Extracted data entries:
_ _ _

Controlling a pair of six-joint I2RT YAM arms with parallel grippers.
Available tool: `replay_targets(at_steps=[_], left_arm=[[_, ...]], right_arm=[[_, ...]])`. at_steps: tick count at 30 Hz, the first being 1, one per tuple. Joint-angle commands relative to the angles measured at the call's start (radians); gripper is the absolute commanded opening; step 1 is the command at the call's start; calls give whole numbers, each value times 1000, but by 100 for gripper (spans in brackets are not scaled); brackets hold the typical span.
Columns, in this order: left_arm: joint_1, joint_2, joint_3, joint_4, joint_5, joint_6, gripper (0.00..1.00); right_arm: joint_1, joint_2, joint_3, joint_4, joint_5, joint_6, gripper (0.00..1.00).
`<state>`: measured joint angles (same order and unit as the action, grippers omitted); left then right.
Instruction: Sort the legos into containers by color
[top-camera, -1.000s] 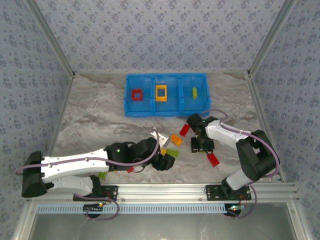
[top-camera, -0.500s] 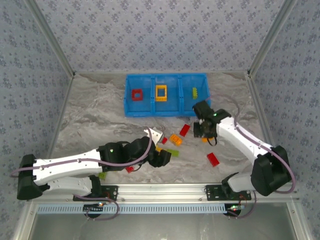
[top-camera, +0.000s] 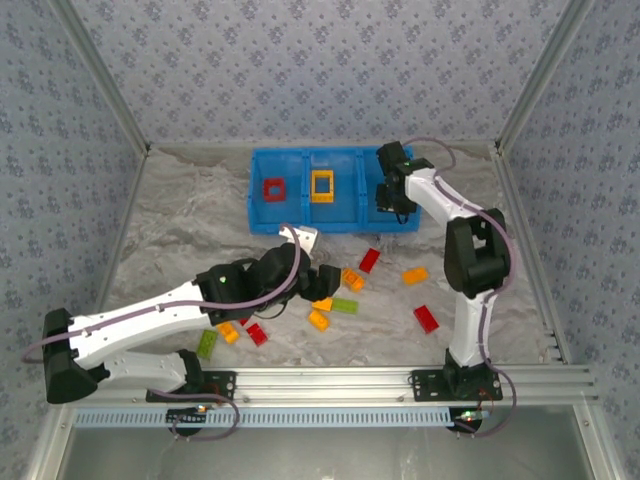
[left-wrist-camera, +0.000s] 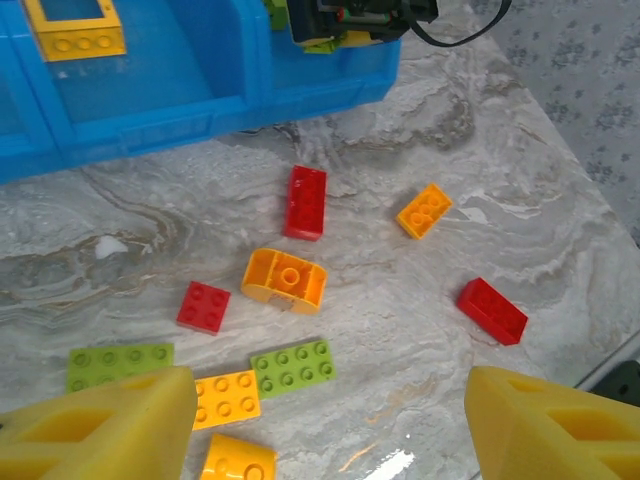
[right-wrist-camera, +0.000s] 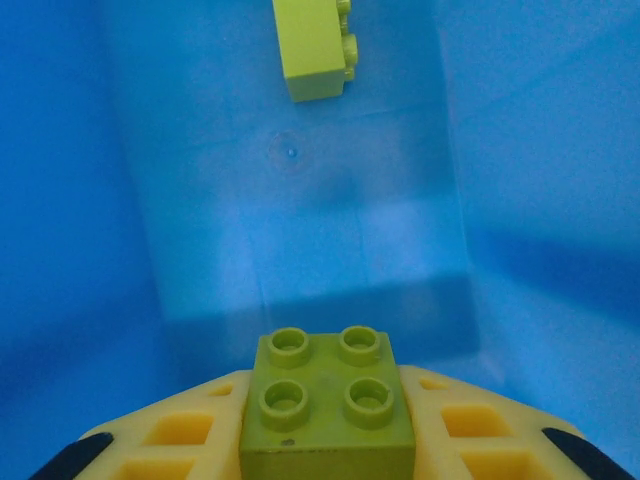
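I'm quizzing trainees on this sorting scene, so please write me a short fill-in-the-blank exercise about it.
The right hand grips a ___ brick. It hangs over the blue tray's ___ compartment. The red frame lies in the ___ compartment. The left hand is ___.
Missing words: green; right; left; open.

Right fingers (right-wrist-camera: 200, 455), holding green brick (right-wrist-camera: 333, 405), moved from table (top-camera: 180, 240) to over tray (top-camera: 300, 222).
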<state>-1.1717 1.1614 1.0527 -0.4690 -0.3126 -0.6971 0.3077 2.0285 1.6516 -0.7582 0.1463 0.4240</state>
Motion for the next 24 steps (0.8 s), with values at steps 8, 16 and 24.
replay_targets(at_steps=[8, 16, 24], left_arm=[[89, -39, -10, -203, -25, -157, 70], [187, -80, -96, -471, -41, -380, 61], [395, -105, -296, -435, 114, -439, 63]], right_arm=[[-8, 26, 80, -56, 27, -5, 60], [98, -305, -15, -20, 107, -7, 56], [533, -836, -663, 486, 17, -75, 64]])
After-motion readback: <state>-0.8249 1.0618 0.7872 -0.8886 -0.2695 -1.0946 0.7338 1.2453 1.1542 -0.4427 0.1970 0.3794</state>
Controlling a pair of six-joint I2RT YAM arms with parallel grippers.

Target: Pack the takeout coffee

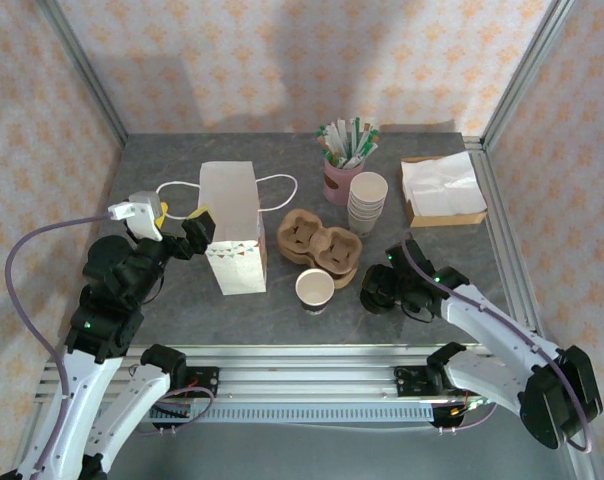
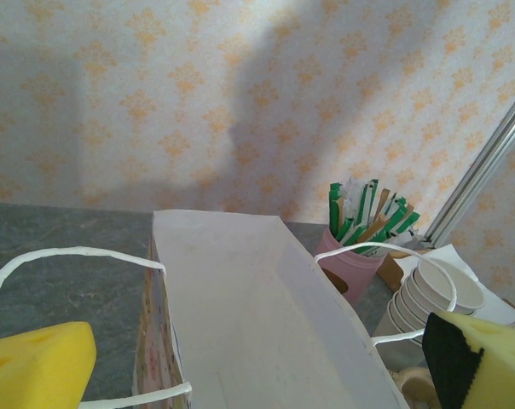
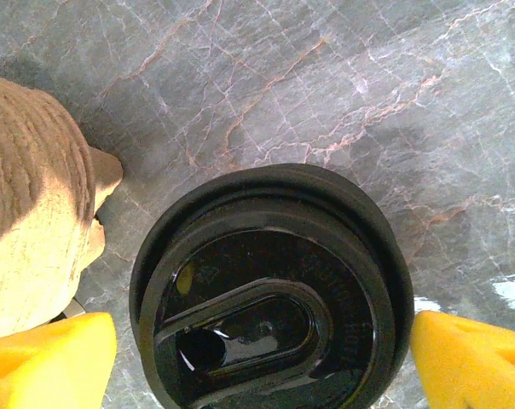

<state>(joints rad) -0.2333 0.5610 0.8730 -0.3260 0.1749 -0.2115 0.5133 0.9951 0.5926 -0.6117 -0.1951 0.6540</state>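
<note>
A round black plastic lid (image 3: 270, 298) with a sip hole lies on the grey table, and no cup body shows under it. My right gripper (image 3: 262, 366) is open, one yellow fingertip (image 3: 44, 362) on each side of the lid, neither touching it. From above, the right gripper (image 1: 375, 287) hangs low just right of a small pale paper cup (image 1: 315, 288) that stands open without a lid. A lidded coffee cup is out of view. My left gripper (image 1: 194, 233) is open at the left edge of the white paper bag (image 1: 232, 228); the bag's top (image 2: 240, 315) lies between its fingers.
A brown pulp cup carrier (image 1: 319, 243) sits between the bag and the right gripper, and reaches into the right wrist view (image 3: 31, 230). Behind are a pink holder of stirrers (image 1: 342, 165), a stack of white cups (image 1: 368, 203) and a box of napkins (image 1: 442, 190). Metal frame posts bound the table.
</note>
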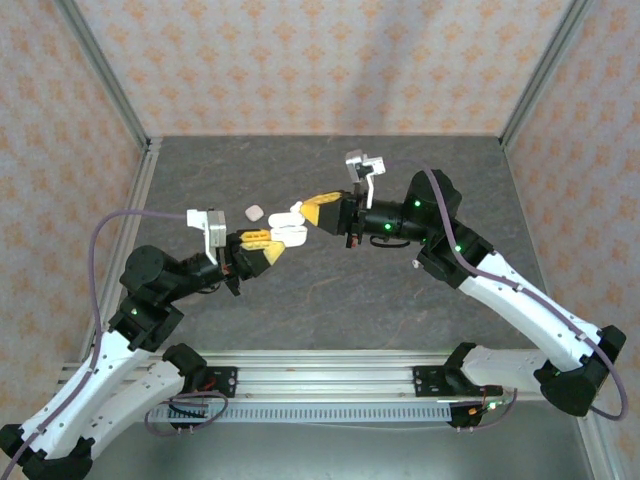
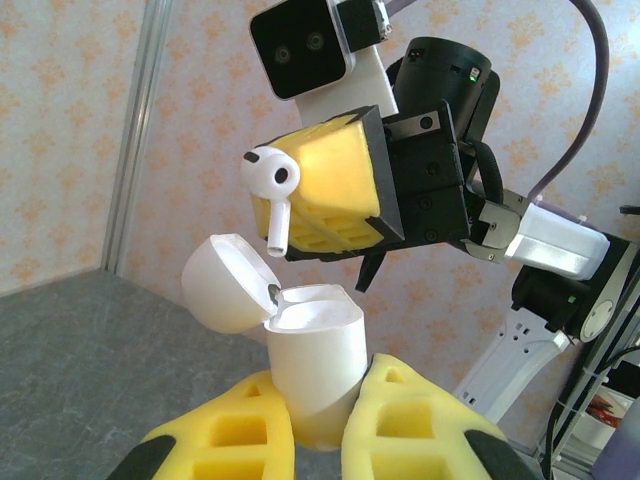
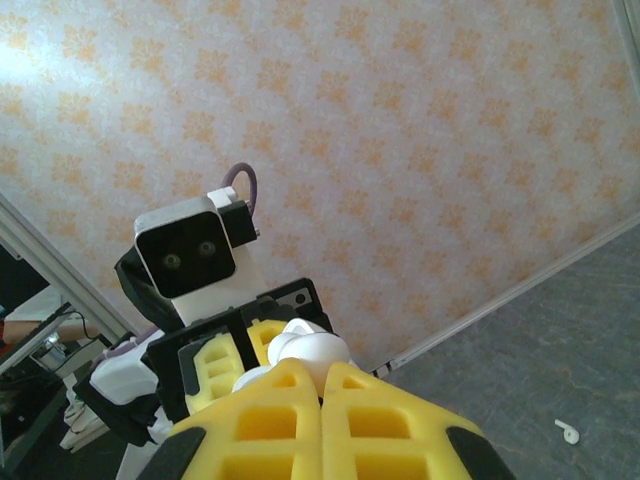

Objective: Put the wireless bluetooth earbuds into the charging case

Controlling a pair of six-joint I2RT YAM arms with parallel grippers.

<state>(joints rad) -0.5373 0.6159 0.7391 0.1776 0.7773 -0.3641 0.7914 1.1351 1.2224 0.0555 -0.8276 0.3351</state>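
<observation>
Your right end effector pinches an earbud, stem down, just above the hinge side of the open case, which your left end effector grips upright, so nudge it over the socket and lower.

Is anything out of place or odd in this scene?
Yes. A loose earbud lies on the table, apart from the open case in the left gripper. The right gripper holds a second earbud just above that case.
</observation>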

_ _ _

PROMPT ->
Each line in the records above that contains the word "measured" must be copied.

ANSWER TO THIS EXERCISE ->
Available tool: `replay_targets(at_steps=[_], left_arm=[[_, ...]], right_arm=[[_, ...]])`. at_steps: tick count at 30 Hz, the first being 1, one per tuple. Joint-angle commands relative to the angles measured at the call's start (radians); gripper is the absolute commanded opening; step 1 is the command at the call's start; calls give whole numbers, each value times 1000, but by 100 for gripper (spans in brackets are not scaled); brackets hold the typical span.
`<state>`: measured joint angles (same order and unit as the action, grippers omitted); left then right.

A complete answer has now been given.